Wednesday, March 2, 2011

Information Overload

Are social media sites like Facebook and Twitter actually hindering our ability to make decisions?

According to this editorial on The Daily Beast, they are.

The director of the Center for Neural Decision Making at Temple University, Angelika Dimoka, conducted studies where she measured volunteers' brain activity as they engaged in a decision-making activity. As the volunteers received more information, activity in the dorsolateral prefrontal cortex in the brain appeared to suddently drop off, while levels of activity in the emotional regions of the brain skyrocketed.

The editorial argues that this constant streamlining of information, provided in large part by sites such as Twitter, is actually hindering our ability to make smarter, well thought-out decisions.

Reasons include our inability to make a single decision out of a multitude of choices, regretting a decision by ruminating over the other options not chosen, our tendency to prefer the most recent information over the best quality information, and not letting the brain rest from information intake and letting the subconscious take over to soak it all in.

I think the ideas presented in this editorial have some merit.
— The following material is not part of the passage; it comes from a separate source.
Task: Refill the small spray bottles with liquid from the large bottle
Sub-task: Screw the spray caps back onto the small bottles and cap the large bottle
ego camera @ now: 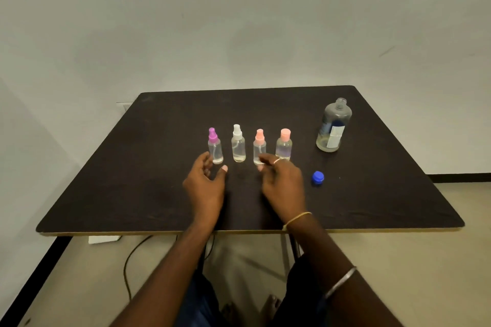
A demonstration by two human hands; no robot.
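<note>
The dark table (372, 194) carries everything. The large bottle (333, 127) stands upright with its neck uncapped, and only a shallow layer of liquid shows at its bottom.

Both hands hover to the left of the large bottle and nearer the person. The left hand (206, 186), the farther from it, has loosely curled fingers and holds nothing. The right hand (284, 183) is also relaxed and empty. Its fingertips overlap the base of one small bottle, but blur hides whether they touch.

Four small bottles stand in a row left of the large bottle, all with tops on. Nearest it is the flat-capped pink bottle (284, 145), then the pink spray bottle (259, 145), the white spray bottle (238, 145) and the purple spray bottle (214, 146).

The blue cap (318, 177) lies just in front of the large bottle, toward the person.

The step appears to be choosing a small bottle to open. One hand should steady the body low down while the other twists the top off. Pour slowly, because the small necks are narrow and the large bottle will need steep tilting.
</note>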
Often times I get overwhelmed while researching because I come across so much information that it's difficult to process it all together. The key is to weed out everything that isn't relevant to my topic and to really narrow it down to specifics. Still, that can be challenging to achieve and it is tedious to go through pages search engine results to find exactly what you're looking for. I think the instantaneous delivery of all this information via these technological mediums is making people overwhelmed when it comes to decision making.